The response must match the data below exactly, line for line.

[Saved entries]
----

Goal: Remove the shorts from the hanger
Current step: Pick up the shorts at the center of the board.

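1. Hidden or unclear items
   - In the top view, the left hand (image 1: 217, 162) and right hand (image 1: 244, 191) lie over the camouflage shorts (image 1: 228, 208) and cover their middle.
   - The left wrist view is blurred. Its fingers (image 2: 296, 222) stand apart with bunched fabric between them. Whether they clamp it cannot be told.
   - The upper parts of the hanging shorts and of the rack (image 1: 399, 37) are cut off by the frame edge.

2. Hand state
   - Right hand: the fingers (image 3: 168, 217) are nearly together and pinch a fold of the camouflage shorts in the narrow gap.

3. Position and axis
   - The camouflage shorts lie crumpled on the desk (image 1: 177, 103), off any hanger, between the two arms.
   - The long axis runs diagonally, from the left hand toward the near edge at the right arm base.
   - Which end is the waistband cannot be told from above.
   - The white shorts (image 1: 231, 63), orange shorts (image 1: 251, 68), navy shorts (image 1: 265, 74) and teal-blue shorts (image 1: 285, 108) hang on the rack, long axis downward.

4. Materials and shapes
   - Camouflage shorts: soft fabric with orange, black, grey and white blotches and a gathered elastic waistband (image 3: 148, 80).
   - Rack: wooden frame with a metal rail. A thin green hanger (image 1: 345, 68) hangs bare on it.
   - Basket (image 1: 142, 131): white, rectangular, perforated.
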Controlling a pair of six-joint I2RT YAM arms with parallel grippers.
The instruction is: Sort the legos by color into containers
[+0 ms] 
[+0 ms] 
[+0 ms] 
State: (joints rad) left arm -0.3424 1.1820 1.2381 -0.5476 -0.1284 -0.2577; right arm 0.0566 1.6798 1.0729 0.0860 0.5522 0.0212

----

→ **RESPONSE BOX**:
Goal: Remove the shorts from the hanger
Current step: Pick up the shorts at the center of the board.

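1. Hidden or unclear items
   - In the top view, the left hand (image 1: 217, 162) and right hand (image 1: 244, 191) lie over the camouflage shorts (image 1: 228, 208) and cover their middle.
   - The left wrist view is blurred. Its fingers (image 2: 296, 222) stand apart with bunched fabric between them. Whether they clamp it cannot be told.
   - The upper parts of the hanging shorts and of the rack (image 1: 399, 37) are cut off by the frame edge.

2. Hand state
   - Right hand: the fingers (image 3: 168, 217) are nearly together and pinch a fold of the camouflage shorts in the narrow gap.

3. Position and axis
   - The camouflage shorts lie crumpled on the desk (image 1: 177, 103), off any hanger, between the two arms.
   - The long axis runs diagonally, from the left hand toward the near edge at the right arm base.
   - Which end is the waistband cannot be told from above.
   - The white shorts (image 1: 231, 63), orange shorts (image 1: 251, 68), navy shorts (image 1: 265, 74) and teal-blue shorts (image 1: 285, 108) hang on the rack, long axis downward.

4. Materials and shapes
   - Camouflage shorts: soft fabric with orange, black, grey and white blotches and a gathered elastic waistband (image 3: 148, 80).
   - Rack: wooden frame with a metal rail. A thin green hanger (image 1: 345, 68) hangs bare on it.
   - Basket (image 1: 142, 131): white, rectangular, perforated.
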Controlling a pair of six-joint I2RT YAM arms with parallel grippers.
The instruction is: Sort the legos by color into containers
[+0 ms] 
[+0 ms] 
[+0 ms] 
State: (joints rad) left arm -0.3424 1.1820 1.2381 -0.5476 -0.1284 -0.2577; right arm 0.0566 1.6798 1.0729 0.0860 0.5522 0.0212

This completes the response.